Address Cambridge, Cambridgeshire CB3 0AG England


Description

Only the West range was built of a three-sided South facing court, and even this suffered from economic alterations, with bathrooms and heating arrangements reduced. The estimate for the court was £60,000 and only £1,500 was subscribed. The liveliest parts of the building are the five differently designed staircases with walls and ceilings of timber. Each newel post has an entirely different carved top; it is believed that Lutyens designed them in this way so that undergraduates could find their way back to their rooms in the dark. Lutyens’s ally at Magdelene was the bursar, T. Peel, then living at Middlefield, the house Lutyens had built near Cambridge in 1908. (Amery et al, 1981, Cat no.278)

Bibliography

Amery, C., Richardson, M. and Stamp, G., (1981) Lutyens, the Work of the English Architect Sir Edwin Lutyens (1869-1944): Hayward Gallery London, 18 November 1981 – 31 January 1982. London: Arts Council of Great Britain.

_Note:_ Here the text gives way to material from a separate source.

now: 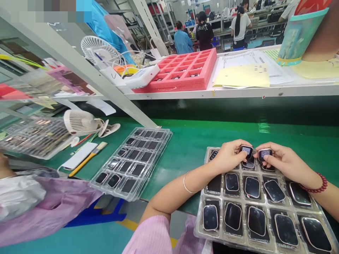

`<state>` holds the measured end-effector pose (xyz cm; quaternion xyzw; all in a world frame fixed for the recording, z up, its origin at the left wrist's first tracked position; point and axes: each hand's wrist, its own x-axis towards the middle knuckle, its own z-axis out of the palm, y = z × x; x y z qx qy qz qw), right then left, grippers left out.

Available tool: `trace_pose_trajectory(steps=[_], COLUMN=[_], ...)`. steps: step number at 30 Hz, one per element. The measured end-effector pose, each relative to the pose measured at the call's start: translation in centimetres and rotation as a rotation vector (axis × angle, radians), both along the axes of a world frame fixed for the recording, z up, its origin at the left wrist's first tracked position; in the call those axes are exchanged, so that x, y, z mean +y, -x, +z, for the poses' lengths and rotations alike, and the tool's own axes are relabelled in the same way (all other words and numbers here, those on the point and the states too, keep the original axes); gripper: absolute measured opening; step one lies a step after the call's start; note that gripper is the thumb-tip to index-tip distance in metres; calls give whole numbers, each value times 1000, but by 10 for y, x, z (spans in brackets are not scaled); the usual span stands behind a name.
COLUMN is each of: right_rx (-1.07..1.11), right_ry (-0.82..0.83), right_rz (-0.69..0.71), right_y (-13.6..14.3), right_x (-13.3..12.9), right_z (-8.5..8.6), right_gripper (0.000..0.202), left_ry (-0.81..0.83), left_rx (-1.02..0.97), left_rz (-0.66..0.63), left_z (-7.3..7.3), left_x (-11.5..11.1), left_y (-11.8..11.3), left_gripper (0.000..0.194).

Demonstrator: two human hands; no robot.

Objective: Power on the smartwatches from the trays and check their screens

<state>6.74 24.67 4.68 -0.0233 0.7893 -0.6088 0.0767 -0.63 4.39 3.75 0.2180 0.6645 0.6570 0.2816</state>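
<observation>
My left hand (230, 156) pinches a small dark watch body (246, 150) with a white code label facing up. My right hand (284, 163) grips a second watch body (265, 153) of the same kind, also label up. Both hands hover over the far row of a clear plastic tray (201, 225) whose compartments hold several dark rounded watch bodies. The two held pieces sit side by side, almost touching.
A second stack of clear trays (134, 162) lies to the left on the green bench (190, 141). A small white fan (82, 121), a brush (88, 158) and a co-worker's pink sleeve (47, 208) are at left. A red foam tray (185, 70) and papers (242, 76) rest on the upper shelf.
</observation>
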Motion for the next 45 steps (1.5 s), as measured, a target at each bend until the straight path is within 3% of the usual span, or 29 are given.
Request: trace_pose_trajectory(steps=[21, 24, 28, 34, 39, 45], right_rx=[51, 60, 106, 58, 104, 50], right_ry=[-12, -15, -32, -45, -63, -7], right_rz=[7, -16, -27, -46, -43, -2], right_y=[0, 1, -1, -3, -1, -2], right_x=[2, 1, -1, 0, -2, -2], right_z=[-1, -2, -3, 1, 0, 0], right_gripper=[31, 31, 36, 29, 21, 31], left_ry=[-12, -11, 66, 83, 99, 57], left_rx=[42, 74, 211, 196, 141, 206], left_rz=[-60, -48, -15, 0, -3, 47], left_z=[4, 1, -4, -2, -1, 0], left_x=[0, -1, -3, -3, -3, -2], left_y=[-2, -1, 2, 1, 1, 1], left_gripper=[20, 23, 41, 23, 41, 26])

MORSHEAD, O.F., 1928. The Colleges of Oxford & Cambridge MAGDALENE COLLEGE CAMBRIDGE: 11.– THE PEPYS LIBRARY. Country Life (Archive : 1901 – 2005), 63(1624), pp. 300-308.

Also Cited In

Bradley S & Pevsner N (2014) Cambridgeshire. The Buildings of England. New Haven: Yale University Press.

Pevsner, N.(1970) Cambridgeshire. The Buildings of England. London: Penguin.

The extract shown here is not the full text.